> **PROBLEM TO WORK ON**
With nothing added and nothing dropped, copy the entire listing.
(Beginning of MATERIAL TO PROCESS)
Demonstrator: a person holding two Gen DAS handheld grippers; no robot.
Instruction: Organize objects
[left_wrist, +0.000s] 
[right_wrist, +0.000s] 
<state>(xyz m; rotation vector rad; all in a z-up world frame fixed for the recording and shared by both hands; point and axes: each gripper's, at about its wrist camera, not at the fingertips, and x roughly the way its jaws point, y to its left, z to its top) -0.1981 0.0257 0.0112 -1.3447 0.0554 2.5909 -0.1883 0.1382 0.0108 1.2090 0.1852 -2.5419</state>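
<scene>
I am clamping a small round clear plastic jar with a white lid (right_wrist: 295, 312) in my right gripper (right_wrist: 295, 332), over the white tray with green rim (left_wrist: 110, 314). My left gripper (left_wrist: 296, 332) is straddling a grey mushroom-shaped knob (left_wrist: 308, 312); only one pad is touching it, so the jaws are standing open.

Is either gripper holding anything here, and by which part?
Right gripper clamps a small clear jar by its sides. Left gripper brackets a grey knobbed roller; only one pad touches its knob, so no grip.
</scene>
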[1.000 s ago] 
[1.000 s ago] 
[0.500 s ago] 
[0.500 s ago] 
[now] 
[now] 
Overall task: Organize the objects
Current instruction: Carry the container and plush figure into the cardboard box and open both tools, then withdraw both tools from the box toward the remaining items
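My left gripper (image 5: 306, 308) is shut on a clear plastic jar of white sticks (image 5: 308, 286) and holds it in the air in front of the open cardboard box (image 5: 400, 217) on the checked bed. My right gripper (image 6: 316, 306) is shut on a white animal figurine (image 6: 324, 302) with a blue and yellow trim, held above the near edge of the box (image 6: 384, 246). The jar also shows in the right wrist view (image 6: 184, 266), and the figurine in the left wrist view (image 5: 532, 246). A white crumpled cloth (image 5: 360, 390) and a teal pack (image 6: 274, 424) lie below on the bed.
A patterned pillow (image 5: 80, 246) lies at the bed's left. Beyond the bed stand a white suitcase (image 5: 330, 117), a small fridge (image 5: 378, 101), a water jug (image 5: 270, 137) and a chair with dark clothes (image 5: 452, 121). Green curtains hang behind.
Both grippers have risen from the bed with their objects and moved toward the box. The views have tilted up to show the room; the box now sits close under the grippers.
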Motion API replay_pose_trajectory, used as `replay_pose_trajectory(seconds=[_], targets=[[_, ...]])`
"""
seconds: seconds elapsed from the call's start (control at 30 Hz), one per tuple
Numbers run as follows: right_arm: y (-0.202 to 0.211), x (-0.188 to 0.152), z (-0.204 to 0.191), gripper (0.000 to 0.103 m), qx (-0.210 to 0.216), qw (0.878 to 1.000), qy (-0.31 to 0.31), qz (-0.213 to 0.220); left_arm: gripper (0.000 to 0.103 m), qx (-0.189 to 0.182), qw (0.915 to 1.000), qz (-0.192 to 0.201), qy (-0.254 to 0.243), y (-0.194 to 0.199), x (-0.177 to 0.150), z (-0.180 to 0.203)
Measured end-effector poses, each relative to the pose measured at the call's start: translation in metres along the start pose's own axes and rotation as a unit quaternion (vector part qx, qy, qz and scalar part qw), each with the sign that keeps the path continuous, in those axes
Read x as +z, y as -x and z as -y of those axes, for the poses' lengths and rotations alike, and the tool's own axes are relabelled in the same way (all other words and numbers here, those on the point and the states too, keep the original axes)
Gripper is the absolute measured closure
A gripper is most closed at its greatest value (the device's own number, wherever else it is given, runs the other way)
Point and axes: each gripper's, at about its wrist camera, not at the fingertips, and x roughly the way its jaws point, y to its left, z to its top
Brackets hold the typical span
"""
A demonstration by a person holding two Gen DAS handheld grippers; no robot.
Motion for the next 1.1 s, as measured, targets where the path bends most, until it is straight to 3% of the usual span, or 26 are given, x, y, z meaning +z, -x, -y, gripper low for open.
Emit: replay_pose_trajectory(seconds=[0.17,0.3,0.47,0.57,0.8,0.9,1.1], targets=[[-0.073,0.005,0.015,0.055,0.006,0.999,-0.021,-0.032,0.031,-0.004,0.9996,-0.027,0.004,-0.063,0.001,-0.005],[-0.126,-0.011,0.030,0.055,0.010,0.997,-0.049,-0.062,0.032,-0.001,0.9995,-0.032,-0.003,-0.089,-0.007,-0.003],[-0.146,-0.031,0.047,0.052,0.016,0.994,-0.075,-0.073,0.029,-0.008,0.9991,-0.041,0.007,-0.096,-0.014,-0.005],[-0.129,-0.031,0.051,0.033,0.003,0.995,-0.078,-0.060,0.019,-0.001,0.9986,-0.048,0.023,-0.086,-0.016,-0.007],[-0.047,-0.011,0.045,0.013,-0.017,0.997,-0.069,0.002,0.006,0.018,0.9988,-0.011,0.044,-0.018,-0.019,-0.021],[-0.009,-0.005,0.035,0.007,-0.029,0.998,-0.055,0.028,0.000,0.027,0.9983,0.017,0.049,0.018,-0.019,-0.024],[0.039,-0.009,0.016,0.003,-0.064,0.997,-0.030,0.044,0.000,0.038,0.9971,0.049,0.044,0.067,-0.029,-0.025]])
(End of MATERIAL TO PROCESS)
> **SOLUTION FOR THIS PROBLEM**
Demonstrator: a person holding two Gen DAS handheld grippers; no robot.
Instruction: Organize objects
[left_wrist, +0.000s] 
[right_wrist, +0.000s] 
<state>(xyz m; rotation vector rad; all in a z-up world frame fixed for the recording and shared by both hands; point and axes: each gripper's, at about its wrist camera, not at the fingertips, and x roughly the way its jaws point, y to its left, z to its top) -0.1981 0.0257 0.0112 -1.3447 0.0554 2.5909 -0.1883 0.1382 0.0108 1.2090 0.1852 -2.5419</state>
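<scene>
I am clamping a small round clear plastic jar with a white lid (right_wrist: 295, 312) in my right gripper (right_wrist: 295, 332), over the white tray with green rim (left_wrist: 110, 314). My left gripper (left_wrist: 296, 332) is straddling a grey mushroom-shaped knob (left_wrist: 308, 312); only one pad is touching it, so the jaws are standing open.

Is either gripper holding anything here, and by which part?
Right gripper clamps a small clear jar by its sides. Left gripper brackets a grey knobbed roller; only one pad touches its knob, so no grip.
</scene>
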[1.000 s ago] 
[1.000 s ago] 
[0.500 s ago] 
[0.500 s ago] 
[now] 
[now] 
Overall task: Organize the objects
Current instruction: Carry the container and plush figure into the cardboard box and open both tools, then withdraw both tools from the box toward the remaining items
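My left gripper (image 5: 306, 308) is shut on a clear plastic jar of white sticks (image 5: 308, 286) and holds it in the air in front of the open cardboard box (image 5: 400, 217) on the checked bed. My right gripper (image 6: 316, 306) is shut on a white animal figurine (image 6: 324, 302) with a blue and yellow trim, held above the near edge of the box (image 6: 384, 246). The jar also shows in the right wrist view (image 6: 184, 266), and the figurine in the left wrist view (image 5: 532, 246). A white crumpled cloth (image 5: 360, 390) and a teal pack (image 6: 274, 424) lie below on the bed.
A patterned pillow (image 5: 80, 246) lies at the bed's left. Beyond the bed stand a white suitcase (image 5: 330, 117), a small fridge (image 5: 378, 101), a water jug (image 5: 270, 137) and a chair with dark clothes (image 5: 452, 121). Green curtains hang behind.
Both grippers have risen from the bed with their objects and moved toward the box. The views have tilted up to show the room; the box now sits close under the grippers.
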Motion API replay_pose_trajectory, used as `replay_pose_trajectory(seconds=[_], targets=[[_, ...]])`
"""
seconds: seconds elapsed from the call's start (control at 30 Hz), one per tuple
Numbers run as follows: right_arm: y (-0.202 to 0.211), x (-0.188 to 0.152), z (-0.204 to 0.191), gripper (0.000 to 0.103 m), qx (-0.210 to 0.216), qw (0.878 to 1.000), qy (-0.31 to 0.31), qz (-0.213 to 0.220); left_arm: gripper (0.000 to 0.103 m), qx (-0.189 to 0.182), qw (0.915 to 1.000), qz (-0.192 to 0.201), qy (-0.254 to 0.243), y (-0.194 to 0.199), x (-0.177 to 0.150), z (-0.180 to 0.203)
Measured end-effector poses, each relative to the pose measured at the call's start: translation in metres along the start pose's own axes and rotation as a unit quaternion (vector part qx, qy, qz and scalar part qw), each with the sign that keeps the path continuous, in those axes
Read x as +z, y as -x and z as -y of those axes, for the poses' lengths and rotations alike, and the tool's own axes are relabelled in the same way (all other words and numbers here, those on the point and the states too, keep the original axes)
Gripper is the absolute measured closure
A gripper is most closed at its greatest value (the device's own number, wherever else it is given, runs the other way)
Point and axes: each gripper's, at about its wrist camera, not at the fingertips, and x roughly the way its jaws point, y to its left, z to its top
Brackets hold the typical span
"""
A demonstration by a person holding two Gen DAS handheld grippers; no robot.
Motion for the next 1.1 s, as measured, targets where the path bends most, until it is straight to 3% of the usual span, or 26 are given, x, y, z meaning +z, -x, -y, gripper low for open.
Emit: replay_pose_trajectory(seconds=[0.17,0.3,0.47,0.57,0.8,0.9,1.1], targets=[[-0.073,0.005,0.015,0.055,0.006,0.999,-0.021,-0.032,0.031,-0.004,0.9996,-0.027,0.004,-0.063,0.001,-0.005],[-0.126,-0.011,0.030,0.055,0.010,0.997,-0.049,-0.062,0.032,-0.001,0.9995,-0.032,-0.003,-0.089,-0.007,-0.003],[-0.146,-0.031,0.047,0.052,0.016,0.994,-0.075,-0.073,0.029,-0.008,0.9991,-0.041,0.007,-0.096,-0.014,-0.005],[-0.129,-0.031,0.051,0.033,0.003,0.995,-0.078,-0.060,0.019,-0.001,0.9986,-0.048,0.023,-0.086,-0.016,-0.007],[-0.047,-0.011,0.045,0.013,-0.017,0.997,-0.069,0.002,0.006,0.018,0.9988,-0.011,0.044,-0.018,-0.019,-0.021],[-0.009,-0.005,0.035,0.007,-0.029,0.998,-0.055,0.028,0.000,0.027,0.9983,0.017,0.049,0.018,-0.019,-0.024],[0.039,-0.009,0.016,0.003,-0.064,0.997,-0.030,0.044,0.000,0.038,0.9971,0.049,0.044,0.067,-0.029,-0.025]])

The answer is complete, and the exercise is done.